Bonjour à tous,
Le débat sur les 2 empereurs a apparemment dévié vers une débat sur l'Empire libéral, ce qui n'est pas pour me déplaire puisque c'est, à mon sens, une question centrale sur l'intérêt historique du second Empire.
En effet, on ne peut que s'imaginer ce qu'aurait été la France sous l'Empire libéral, mais plusieurs indices nous permettent de penser (en tout cas en ce qui me concerne) que le pays se serait certainement économisé quelques dizaines d'années d'hésitations constitutionnelle et institutionnelle.
Ainsi, Durallo (qu'on ne peut suspecter de bonapartisme) parle de décentralisation ; sans aller jusque-là, il est à peu près certain que l'Empire libéral aurait très vite accordé un statut à la municipalité parisienne (ce qui n'arrivera pas avant les années 1970 !), mais aussi que les conseils généraux auraient gagné en poids dans les institutions suite au travail de la commission parlementaire sur la décentralisation, présidée, il ne faut l'oublier, par Guizot, l'ancien ministre de Louis-Philippe.

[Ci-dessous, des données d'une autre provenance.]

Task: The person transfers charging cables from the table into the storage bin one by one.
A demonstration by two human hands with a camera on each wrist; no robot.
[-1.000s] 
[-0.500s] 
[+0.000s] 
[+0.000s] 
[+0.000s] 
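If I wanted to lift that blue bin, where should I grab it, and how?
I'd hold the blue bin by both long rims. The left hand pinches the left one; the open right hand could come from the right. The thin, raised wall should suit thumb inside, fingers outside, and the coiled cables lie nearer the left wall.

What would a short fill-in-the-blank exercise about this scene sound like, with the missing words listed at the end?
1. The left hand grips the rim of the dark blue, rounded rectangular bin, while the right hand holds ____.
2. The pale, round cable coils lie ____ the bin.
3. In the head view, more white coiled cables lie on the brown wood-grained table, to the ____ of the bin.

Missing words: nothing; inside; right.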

Durallo parle encore de stabilité ; comment ne pas être d'accord avec lui, quand, enfin, depuis 1789, un régime est sur le point d'être accepté par l'immense majorité des Français sans être un régime d'exception dû à des circonstances exceptionnelles (le 1er Empire en particulier). En 1870, l'Empire est LE régime des Français : le "peuple" est acquis dans son immense majorité (cf le plébiscite du 8 mai), les élites non-bonapartistes se rallient petit à petit (les orléanistes, dont Prévost-Paradol, et même des républicains préparent ce ralliement tel Picard, qui est le porte-parole de la gauche ouverte), seuls les républicains radicaux (Gambetta, Ferry, etc.) refusent de collaborer avec le régime, mais concernant des personnes comme Ferry, on peut penser qu'il aurait fini par mettre ses principes dans sa poche pour faire une carrière...
Evidemment, comme le sous-entend Fialin, on peut se dire que l'Empire libéral n'a plus grand chose à voir avec l'Empire de 1852 ; où est le bonapartisme dans tout ça ? Mais c'est là une question essentielle. En effet, comment imaginer qu'un régime bonapartiste puisse durer sur une période très longue ? Cela me semble contraire à l'esprit "providentiel" du bonapartisme. Ceci n'empêche pas de se différencier d'une monarchie bourgeoise comme celle de Louis-Philippe. Chez Louis-Philippe, pas d'appel au peuple ni de suffrage universel, et les pouvoirs du monarque étaient bien moins étendus, car n'oublions pas qu'en 1870, Napoléon III conserve un très grand pouvoir.
Enfin, Clio parle de régime reposant sur un seul homme et des dysfonctionnements ; or, peut-on dire que l'Empire libéral, une fois passée quelques années de pratique, aurait encore reposé sur la personne de Napoléon III ? L'Empire aurait alors acquis le statut, tant convoité, de monarchie héréditaire et non de régime providentiel et viager ; la dynastie des Bonaparte, quant à elle, aurait alors été enfin considéré comme la "4ème race", rêve du 1er Napoléon.
Dans ce domaine, comme dans bien d'autres, Napoléon III aurait donc réalisé les espoirs de Napoléon Ier ; dissocier les 2 empereurs est donc, pour moi, impossible. L'un et l'autre sont les faces d'une même médaille.